◆ EXERCISE BRIEF: Reproduce exactly the lines beginning with the line that contains "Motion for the" and ending at the final line of the material below.
(Beginning of AVAILABLE DATA)
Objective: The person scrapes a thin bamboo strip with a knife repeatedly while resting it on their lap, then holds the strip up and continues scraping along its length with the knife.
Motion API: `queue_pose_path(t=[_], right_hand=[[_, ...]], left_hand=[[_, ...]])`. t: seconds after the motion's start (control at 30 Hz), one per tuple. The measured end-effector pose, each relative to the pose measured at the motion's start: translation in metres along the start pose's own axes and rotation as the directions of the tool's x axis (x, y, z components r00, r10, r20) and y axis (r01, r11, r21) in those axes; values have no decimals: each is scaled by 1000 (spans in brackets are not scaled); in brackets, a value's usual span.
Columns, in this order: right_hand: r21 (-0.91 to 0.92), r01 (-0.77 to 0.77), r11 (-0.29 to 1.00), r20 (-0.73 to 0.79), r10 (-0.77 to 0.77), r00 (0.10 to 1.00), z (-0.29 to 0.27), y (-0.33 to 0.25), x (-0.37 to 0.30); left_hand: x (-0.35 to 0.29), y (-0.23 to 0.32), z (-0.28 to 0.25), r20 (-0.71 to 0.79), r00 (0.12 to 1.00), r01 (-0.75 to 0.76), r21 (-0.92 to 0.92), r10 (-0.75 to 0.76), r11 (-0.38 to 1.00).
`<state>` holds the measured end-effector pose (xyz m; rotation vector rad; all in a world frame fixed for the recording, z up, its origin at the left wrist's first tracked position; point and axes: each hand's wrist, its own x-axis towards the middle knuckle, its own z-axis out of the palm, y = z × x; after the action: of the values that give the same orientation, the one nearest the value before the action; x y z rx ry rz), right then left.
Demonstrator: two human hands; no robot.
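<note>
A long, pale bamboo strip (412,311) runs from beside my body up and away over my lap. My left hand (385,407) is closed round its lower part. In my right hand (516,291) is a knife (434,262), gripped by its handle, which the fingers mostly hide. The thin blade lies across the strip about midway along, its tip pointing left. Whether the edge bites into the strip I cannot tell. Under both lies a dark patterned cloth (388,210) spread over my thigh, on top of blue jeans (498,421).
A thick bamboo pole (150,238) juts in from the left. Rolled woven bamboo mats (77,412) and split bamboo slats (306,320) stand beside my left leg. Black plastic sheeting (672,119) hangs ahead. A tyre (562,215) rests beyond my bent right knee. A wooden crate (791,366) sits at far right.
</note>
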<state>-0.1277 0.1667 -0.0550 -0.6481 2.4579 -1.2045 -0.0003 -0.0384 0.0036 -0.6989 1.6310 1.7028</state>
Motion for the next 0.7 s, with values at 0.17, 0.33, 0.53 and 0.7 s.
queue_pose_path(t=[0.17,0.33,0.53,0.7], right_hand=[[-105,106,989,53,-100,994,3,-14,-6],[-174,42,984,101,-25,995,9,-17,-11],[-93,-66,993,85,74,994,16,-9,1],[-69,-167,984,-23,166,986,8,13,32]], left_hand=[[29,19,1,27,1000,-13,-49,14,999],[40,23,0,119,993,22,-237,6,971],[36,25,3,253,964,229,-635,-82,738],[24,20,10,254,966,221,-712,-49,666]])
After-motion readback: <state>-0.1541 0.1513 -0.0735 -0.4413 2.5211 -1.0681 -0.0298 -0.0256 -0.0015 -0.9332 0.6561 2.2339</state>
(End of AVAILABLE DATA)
◆ RESPONSE AREA:
Motion for the next 0.7 s, with values at 0.17, 0.33, 0.53 and 0.7 s.
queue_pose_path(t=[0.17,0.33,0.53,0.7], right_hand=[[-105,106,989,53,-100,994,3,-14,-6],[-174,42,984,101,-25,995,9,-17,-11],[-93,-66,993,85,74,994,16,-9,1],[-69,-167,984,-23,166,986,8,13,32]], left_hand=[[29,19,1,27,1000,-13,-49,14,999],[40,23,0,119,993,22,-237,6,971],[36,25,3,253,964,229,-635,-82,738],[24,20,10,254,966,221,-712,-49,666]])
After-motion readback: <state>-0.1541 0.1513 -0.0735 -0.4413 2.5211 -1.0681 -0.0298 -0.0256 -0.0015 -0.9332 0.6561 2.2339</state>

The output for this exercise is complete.